L’anonymat est aujourd’hui contesté par des associations d’enfants issus d’un don de gamètes. Devenus adultes, certains vivent comme une souffrance ce silence sur leur identité et revendiquent le droit d’accéder à leurs origines.

À l’instar de ce qu’ont fait d’autres pays européens, le texte initial du Gouvernement prévoyait la possibilité de lever l’anonymat du donneur à la demande de l’enfant et avec le consentement du donneur.
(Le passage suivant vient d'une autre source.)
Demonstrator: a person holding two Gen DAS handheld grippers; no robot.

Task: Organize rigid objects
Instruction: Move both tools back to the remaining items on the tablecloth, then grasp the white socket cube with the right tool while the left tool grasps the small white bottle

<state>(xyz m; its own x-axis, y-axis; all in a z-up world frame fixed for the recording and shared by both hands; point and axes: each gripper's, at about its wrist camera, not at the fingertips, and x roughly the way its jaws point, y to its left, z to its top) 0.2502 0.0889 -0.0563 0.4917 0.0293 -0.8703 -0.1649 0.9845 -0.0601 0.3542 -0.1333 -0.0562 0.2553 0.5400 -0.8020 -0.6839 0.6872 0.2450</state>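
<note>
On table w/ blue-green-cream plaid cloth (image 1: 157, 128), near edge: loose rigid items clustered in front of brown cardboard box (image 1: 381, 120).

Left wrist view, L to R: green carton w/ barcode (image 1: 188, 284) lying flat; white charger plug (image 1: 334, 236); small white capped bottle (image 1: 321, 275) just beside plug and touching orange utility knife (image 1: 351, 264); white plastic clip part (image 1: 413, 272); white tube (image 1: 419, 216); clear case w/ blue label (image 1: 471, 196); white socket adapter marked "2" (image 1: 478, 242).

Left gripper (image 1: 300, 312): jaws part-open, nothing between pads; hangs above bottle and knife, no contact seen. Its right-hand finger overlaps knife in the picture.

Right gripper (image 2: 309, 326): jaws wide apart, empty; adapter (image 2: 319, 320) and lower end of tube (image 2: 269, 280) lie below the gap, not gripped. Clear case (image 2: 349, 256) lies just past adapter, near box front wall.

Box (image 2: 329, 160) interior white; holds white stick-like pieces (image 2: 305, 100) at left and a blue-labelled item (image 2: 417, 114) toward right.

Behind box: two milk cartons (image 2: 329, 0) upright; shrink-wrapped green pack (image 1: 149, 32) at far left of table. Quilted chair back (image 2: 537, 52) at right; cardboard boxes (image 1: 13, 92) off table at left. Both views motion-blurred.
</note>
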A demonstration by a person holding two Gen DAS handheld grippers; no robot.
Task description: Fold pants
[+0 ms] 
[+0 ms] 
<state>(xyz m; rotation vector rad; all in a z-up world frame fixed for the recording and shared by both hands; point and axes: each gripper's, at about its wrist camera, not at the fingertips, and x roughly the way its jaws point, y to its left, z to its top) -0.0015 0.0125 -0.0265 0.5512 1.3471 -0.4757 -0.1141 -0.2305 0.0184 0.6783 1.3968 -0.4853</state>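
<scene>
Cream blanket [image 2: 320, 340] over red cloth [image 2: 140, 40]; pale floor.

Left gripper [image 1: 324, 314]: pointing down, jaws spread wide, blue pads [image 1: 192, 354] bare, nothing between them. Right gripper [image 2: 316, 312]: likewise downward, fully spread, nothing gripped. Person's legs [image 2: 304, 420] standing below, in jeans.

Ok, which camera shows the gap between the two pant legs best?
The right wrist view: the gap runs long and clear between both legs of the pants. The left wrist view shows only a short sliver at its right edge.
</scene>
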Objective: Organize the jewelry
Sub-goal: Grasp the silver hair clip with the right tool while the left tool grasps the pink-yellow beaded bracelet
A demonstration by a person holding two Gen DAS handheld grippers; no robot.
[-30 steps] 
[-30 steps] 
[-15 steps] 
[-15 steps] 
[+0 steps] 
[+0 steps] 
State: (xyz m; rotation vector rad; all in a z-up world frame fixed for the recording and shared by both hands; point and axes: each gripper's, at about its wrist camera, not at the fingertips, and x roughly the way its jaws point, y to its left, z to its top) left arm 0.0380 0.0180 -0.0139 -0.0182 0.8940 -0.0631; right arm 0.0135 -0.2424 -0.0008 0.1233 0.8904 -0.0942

L’Assemblée nationale a supprimé ces dispositions du texte.

Sur l’initiative du rapporteur, la commission des affaires sociales a non seulement rétabli le dispositif, mais a aussi choisi d’aller plus loin puisqu’elle rend cette levée de l’anonymat automatique à partir de 2013. Le donneur sera alors informé, au moment du don, que l’enfant éventuellement conçu avec ses gamètes pourra, à sa majorité, demander à avoir accès à des données non identifiantes le concernant, voire à son identité, et qu’il sera fait automatiquement droit à sa demande, sans vérifier que le donneur y consent toujours.

J’ai le sentiment que cela pose plus de problèmes que cela n’en résout. L’anonymat du don est l’un des principes fondateurs de notre droit de la bioéthique et je ne crois pas que l’on doive y déroger.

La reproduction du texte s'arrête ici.